*EXERCISE PROMPT*
Write the data out again, exactly as given.

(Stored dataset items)
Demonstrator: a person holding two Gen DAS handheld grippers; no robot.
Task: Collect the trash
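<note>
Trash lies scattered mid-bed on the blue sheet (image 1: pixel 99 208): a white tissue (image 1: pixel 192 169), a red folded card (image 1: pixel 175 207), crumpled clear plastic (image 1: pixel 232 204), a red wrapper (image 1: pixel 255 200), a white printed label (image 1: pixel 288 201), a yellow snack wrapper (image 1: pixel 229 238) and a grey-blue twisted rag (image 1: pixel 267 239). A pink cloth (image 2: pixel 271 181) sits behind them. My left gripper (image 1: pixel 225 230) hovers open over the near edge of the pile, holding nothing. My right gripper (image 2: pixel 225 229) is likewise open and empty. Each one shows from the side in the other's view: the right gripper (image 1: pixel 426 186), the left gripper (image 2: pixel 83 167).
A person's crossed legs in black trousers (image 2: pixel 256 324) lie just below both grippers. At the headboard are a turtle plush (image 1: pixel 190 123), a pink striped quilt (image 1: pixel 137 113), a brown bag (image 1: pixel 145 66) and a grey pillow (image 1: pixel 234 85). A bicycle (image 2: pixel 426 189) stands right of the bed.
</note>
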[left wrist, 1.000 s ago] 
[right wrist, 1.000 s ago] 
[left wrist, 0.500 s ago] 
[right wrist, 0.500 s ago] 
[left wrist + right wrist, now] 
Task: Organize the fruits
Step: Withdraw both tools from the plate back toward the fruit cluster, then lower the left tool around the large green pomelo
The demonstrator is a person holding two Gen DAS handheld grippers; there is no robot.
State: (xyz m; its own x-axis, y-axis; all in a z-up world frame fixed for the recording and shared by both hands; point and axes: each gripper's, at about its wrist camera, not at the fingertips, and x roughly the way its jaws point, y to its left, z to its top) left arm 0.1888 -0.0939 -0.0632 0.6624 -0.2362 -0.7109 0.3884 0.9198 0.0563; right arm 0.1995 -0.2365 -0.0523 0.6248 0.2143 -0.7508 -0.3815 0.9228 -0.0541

*TASK RESULT*
Demonstrator: a person holding two Gen DAS handheld grippers; no robot.
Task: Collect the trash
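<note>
Trash lies scattered mid-bed on the blue sheet (image 1: pixel 99 208): a white tissue (image 1: pixel 192 169), a red folded card (image 1: pixel 175 207), crumpled clear plastic (image 1: pixel 232 204), a red wrapper (image 1: pixel 255 200), a white printed label (image 1: pixel 288 201), a yellow snack wrapper (image 1: pixel 229 238) and a grey-blue twisted rag (image 1: pixel 267 239). A pink cloth (image 2: pixel 271 181) sits behind them. My left gripper (image 1: pixel 225 230) hovers open over the near edge of the pile, holding nothing. My right gripper (image 2: pixel 225 229) is likewise open and empty. Each one shows from the side in the other's view: the right gripper (image 1: pixel 426 186), the left gripper (image 2: pixel 83 167).
A person's crossed legs in black trousers (image 2: pixel 256 324) lie just below both grippers. At the headboard are a turtle plush (image 1: pixel 190 123), a pink striped quilt (image 1: pixel 137 113), a brown bag (image 1: pixel 145 66) and a grey pillow (image 1: pixel 234 85). A bicycle (image 2: pixel 426 189) stands right of the bed.
</note>
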[left wrist, 1.000 s ago] 
[right wrist, 1.000 s ago] 
[left wrist, 0.500 s ago] 
[right wrist, 0.500 s ago] 
[left wrist + right wrist, now] 
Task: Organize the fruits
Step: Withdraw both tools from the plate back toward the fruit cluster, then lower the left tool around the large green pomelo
The demonstrator is a person holding two Gen DAS handheld grippers; there is no robot.
State: (xyz m; its own x-axis, y-axis; all in a z-up world frame fixed for the recording and shared by both hands; point and axes: each gripper's, at about its wrist camera, not at the fingertips, and x roughly the way its jaws point, y to its left, z to its top) left arm 0.1888 -0.0939 -0.0632 0.6624 -0.2362 -0.7109 0.3884 0.9198 0.0563; right arm 0.1995 -0.2365 -0.0523 0.6248 0.2143 -0.7508 -0.3815 0.9228 -0.0541

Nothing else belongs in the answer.